§ Provided records

= = = = =

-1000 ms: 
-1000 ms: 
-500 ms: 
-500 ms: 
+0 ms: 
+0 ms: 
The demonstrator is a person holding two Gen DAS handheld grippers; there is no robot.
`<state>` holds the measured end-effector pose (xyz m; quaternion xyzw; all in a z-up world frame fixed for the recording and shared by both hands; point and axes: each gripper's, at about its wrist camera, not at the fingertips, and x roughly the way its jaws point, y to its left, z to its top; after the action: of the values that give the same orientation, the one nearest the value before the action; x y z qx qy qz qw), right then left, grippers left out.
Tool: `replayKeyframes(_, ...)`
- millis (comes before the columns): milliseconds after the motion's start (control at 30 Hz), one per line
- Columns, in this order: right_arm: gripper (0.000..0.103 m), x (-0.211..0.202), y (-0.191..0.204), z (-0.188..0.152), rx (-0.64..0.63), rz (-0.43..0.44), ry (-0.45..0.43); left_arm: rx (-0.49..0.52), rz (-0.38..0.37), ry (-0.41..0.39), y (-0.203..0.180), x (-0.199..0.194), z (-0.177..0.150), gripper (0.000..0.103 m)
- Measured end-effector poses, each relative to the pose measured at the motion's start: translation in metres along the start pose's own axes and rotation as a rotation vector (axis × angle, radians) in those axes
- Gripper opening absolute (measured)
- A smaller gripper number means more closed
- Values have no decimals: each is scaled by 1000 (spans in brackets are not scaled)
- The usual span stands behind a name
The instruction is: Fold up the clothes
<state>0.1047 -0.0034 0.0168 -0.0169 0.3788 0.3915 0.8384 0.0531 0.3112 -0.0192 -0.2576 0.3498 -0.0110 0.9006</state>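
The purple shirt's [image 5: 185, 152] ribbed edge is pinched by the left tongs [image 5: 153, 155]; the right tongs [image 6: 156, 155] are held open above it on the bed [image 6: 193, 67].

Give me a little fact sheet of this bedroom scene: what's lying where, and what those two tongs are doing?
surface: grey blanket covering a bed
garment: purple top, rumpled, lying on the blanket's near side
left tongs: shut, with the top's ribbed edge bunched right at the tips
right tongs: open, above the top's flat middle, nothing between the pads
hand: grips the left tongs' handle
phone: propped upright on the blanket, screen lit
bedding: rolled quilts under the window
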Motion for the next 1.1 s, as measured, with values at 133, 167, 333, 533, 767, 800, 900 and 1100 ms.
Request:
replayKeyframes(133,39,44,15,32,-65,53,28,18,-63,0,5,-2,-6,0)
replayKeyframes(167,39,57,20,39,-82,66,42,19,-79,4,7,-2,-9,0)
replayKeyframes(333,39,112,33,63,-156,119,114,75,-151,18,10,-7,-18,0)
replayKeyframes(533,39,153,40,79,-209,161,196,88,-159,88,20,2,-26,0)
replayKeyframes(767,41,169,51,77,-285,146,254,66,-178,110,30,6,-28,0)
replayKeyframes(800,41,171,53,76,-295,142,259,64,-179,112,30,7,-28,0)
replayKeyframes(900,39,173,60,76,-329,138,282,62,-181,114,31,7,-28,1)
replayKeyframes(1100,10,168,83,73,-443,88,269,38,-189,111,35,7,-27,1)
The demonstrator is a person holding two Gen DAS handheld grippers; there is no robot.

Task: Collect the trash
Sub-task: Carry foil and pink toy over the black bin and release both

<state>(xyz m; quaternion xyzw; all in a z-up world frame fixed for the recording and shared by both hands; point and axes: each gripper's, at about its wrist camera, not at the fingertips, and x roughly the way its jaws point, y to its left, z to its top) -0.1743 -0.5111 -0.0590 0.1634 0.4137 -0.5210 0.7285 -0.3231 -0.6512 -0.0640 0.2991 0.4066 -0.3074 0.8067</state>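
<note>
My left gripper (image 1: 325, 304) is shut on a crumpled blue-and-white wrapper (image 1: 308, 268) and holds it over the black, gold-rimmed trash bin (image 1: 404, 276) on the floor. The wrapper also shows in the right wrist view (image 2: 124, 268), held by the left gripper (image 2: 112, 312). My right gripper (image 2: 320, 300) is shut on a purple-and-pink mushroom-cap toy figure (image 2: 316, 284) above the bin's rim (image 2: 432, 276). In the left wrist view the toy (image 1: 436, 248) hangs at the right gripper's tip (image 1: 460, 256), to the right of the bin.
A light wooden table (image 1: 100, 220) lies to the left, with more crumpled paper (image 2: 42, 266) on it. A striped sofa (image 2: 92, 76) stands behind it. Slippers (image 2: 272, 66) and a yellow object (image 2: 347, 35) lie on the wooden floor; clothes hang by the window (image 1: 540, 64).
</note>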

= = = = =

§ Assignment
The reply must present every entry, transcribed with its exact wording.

§ The completed task
-1000 ms: 
-1000 ms: 
-500 ms: 
-500 ms: 
+0 ms: 
+0 ms: 
The demonstrator is a person holding two Gen DAS handheld grippers; there is no robot.
`<state>` holds the measured end-effector pose (xyz m; quaternion xyzw; all in a z-up world frame fixed for the recording and shared by both hands; point and axes: each gripper's, at about its wrist camera, not at the fingertips, and x roughly the way its jaws point, y to its left, z to its top; after the action: of the values that give the same orientation, the one nearest the value before the action; x y z qx qy qz qw), right then left, grippers left out.
Tool: `replayKeyframes(_, ...)`
- millis (comes before the columns): milliseconds after the motion's start (control at 30 Hz), one per line
- Columns, in this order: right_arm: gripper (0.000..0.103 m), x (-0.211..0.202), y (-0.191..0.204), z (-0.188..0.152), rx (-0.64..0.63), rz (-0.43..0.44), ry (-0.45..0.43); left_arm: rx (-0.49..0.52), rz (-0.38..0.37), ry (-0.41..0.39), y (-0.203..0.180), x (-0.199..0.194), z (-0.177..0.150), gripper (0.000..0.103 m)
- Measured end-effector poses, each relative to the pose measured at the motion's start: translation in metres along the start pose's own axes and rotation as a rotation vector (axis × angle, radians) in those axes
- Gripper opening absolute (measured)
- A smaller gripper number means more closed
- Values have no decimals: each is scaled by 1000 (spans in brackets are not scaled)
- The usual span stands behind a name
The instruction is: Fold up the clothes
<state>0.1047 -0.0034 0.0168 -0.0169 0.3788 0.3915 0.8384 0.0531 0.3112 -0.0192 -0.2576 0.3498 -0.0110 0.9006</state>
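The purple shirt's [image 5: 185, 152] ribbed edge is pinched by the left tongs [image 5: 153, 155]; the right tongs [image 6: 156, 155] are held open above it on the bed [image 6: 193, 67].

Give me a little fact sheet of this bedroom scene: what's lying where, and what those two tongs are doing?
surface: grey blanket covering a bed
garment: purple top, rumpled, lying on the blanket's near side
left tongs: shut, with the top's ribbed edge bunched right at the tips
right tongs: open, above the top's flat middle, nothing between the pads
hand: grips the left tongs' handle
phone: propped upright on the blanket, screen lit
bedding: rolled quilts under the window
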Motion for the next 1.1 s, as measured, with values at 133, 167, 333, 533, 767, 800, 900 and 1100 ms.
Request:
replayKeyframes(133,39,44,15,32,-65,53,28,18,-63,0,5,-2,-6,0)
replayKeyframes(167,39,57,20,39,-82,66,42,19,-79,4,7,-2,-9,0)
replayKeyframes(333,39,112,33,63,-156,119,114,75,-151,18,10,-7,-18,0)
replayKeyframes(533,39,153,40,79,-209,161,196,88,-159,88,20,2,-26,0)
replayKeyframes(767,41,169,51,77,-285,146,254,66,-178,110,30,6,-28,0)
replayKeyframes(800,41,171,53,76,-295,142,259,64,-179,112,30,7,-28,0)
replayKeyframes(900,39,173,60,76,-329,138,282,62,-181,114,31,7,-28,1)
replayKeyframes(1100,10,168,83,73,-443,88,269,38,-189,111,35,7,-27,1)
The demonstrator is a person holding two Gen DAS handheld grippers; there is no robot.

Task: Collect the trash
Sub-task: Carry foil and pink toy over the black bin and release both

<state>(xyz m; quaternion xyzw; all in a z-up world frame fixed for the recording and shared by both hands; point and axes: each gripper's, at about its wrist camera, not at the fingertips, and x roughly the way its jaws point, y to its left, z to its top) -0.1743 -0.5111 -0.0590 0.1634 0.4137 -0.5210 0.7285 -0.3231 -0.6512 -0.0640 0.2991 0.4066 -0.3074 0.8067</state>
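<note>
My left gripper (image 1: 325, 304) is shut on a crumpled blue-and-white wrapper (image 1: 308, 268) and holds it over the black, gold-rimmed trash bin (image 1: 404, 276) on the floor. The wrapper also shows in the right wrist view (image 2: 124, 268), held by the left gripper (image 2: 112, 312). My right gripper (image 2: 320, 300) is shut on a purple-and-pink mushroom-cap toy figure (image 2: 316, 284) above the bin's rim (image 2: 432, 276). In the left wrist view the toy (image 1: 436, 248) hangs at the right gripper's tip (image 1: 460, 256), to the right of the bin.
A light wooden table (image 1: 100, 220) lies to the left, with more crumpled paper (image 2: 42, 266) on it. A striped sofa (image 2: 92, 76) stands behind it. Slippers (image 2: 272, 66) and a yellow object (image 2: 347, 35) lie on the wooden floor; clothes hang by the window (image 1: 540, 64).
</note>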

There is no more output for this exercise.